→ **Work request**: An exact copy of all the data is the required output.

→ **Data block**:
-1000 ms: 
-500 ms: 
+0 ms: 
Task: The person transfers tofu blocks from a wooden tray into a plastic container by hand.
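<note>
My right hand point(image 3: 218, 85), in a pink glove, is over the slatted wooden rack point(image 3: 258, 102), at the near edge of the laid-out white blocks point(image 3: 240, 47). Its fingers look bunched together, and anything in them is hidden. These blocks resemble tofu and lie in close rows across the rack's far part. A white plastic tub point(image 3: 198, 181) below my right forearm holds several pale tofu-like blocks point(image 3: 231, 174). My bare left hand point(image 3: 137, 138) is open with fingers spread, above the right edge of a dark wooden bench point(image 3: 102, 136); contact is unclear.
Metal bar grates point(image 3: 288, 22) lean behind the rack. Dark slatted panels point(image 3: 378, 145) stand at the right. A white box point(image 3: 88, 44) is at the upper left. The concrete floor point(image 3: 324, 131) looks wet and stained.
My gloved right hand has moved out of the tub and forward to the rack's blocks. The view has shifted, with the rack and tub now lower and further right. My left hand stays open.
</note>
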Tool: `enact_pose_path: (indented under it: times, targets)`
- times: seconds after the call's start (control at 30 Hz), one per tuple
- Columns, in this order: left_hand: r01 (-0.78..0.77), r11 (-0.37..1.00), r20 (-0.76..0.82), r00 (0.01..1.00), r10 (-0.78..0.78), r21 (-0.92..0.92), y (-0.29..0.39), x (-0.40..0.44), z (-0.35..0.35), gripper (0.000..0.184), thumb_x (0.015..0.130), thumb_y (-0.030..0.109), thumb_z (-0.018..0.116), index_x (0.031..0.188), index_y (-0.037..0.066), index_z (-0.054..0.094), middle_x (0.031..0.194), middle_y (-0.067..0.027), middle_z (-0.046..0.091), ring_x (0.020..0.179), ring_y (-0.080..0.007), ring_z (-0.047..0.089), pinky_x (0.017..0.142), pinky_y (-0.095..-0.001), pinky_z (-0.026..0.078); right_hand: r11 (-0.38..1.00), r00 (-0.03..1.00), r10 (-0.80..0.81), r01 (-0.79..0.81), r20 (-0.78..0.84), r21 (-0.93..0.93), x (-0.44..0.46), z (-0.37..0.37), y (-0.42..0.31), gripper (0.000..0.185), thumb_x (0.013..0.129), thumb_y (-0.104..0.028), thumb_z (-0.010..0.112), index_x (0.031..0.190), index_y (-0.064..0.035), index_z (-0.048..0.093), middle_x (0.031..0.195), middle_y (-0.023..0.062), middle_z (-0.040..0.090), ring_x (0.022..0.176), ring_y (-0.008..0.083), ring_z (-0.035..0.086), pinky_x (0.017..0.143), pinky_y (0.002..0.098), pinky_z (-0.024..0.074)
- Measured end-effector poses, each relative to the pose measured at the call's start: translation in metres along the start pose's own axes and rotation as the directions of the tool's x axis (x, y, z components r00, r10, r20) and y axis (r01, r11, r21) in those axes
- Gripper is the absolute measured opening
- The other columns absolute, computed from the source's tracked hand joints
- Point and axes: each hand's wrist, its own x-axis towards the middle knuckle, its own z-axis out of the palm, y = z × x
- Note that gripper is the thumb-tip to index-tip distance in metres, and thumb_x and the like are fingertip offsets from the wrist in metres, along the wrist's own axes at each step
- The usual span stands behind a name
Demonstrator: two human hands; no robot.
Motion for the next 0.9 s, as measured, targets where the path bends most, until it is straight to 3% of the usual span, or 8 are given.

→ **Answer to this task**:
-1000 ms: 
-500 ms: 
+0 ms: 
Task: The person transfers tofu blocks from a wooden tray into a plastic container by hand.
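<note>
My right hand point(image 3: 218, 85), in a pink glove, is over the slatted wooden rack point(image 3: 258, 102), at the near edge of the laid-out white blocks point(image 3: 240, 47). Its fingers look bunched together, and anything in them is hidden. These blocks resemble tofu and lie in close rows across the rack's far part. A white plastic tub point(image 3: 198, 181) below my right forearm holds several pale tofu-like blocks point(image 3: 231, 174). My bare left hand point(image 3: 137, 138) is open with fingers spread, above the right edge of a dark wooden bench point(image 3: 102, 136); contact is unclear.
Metal bar grates point(image 3: 288, 22) lean behind the rack. Dark slatted panels point(image 3: 378, 145) stand at the right. A white box point(image 3: 88, 44) is at the upper left. The concrete floor point(image 3: 324, 131) looks wet and stained.
My gloved right hand has moved out of the tub and forward to the rack's blocks. The view has shifted, with the rack and tub now lower and further right. My left hand stays open.
</note>
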Tool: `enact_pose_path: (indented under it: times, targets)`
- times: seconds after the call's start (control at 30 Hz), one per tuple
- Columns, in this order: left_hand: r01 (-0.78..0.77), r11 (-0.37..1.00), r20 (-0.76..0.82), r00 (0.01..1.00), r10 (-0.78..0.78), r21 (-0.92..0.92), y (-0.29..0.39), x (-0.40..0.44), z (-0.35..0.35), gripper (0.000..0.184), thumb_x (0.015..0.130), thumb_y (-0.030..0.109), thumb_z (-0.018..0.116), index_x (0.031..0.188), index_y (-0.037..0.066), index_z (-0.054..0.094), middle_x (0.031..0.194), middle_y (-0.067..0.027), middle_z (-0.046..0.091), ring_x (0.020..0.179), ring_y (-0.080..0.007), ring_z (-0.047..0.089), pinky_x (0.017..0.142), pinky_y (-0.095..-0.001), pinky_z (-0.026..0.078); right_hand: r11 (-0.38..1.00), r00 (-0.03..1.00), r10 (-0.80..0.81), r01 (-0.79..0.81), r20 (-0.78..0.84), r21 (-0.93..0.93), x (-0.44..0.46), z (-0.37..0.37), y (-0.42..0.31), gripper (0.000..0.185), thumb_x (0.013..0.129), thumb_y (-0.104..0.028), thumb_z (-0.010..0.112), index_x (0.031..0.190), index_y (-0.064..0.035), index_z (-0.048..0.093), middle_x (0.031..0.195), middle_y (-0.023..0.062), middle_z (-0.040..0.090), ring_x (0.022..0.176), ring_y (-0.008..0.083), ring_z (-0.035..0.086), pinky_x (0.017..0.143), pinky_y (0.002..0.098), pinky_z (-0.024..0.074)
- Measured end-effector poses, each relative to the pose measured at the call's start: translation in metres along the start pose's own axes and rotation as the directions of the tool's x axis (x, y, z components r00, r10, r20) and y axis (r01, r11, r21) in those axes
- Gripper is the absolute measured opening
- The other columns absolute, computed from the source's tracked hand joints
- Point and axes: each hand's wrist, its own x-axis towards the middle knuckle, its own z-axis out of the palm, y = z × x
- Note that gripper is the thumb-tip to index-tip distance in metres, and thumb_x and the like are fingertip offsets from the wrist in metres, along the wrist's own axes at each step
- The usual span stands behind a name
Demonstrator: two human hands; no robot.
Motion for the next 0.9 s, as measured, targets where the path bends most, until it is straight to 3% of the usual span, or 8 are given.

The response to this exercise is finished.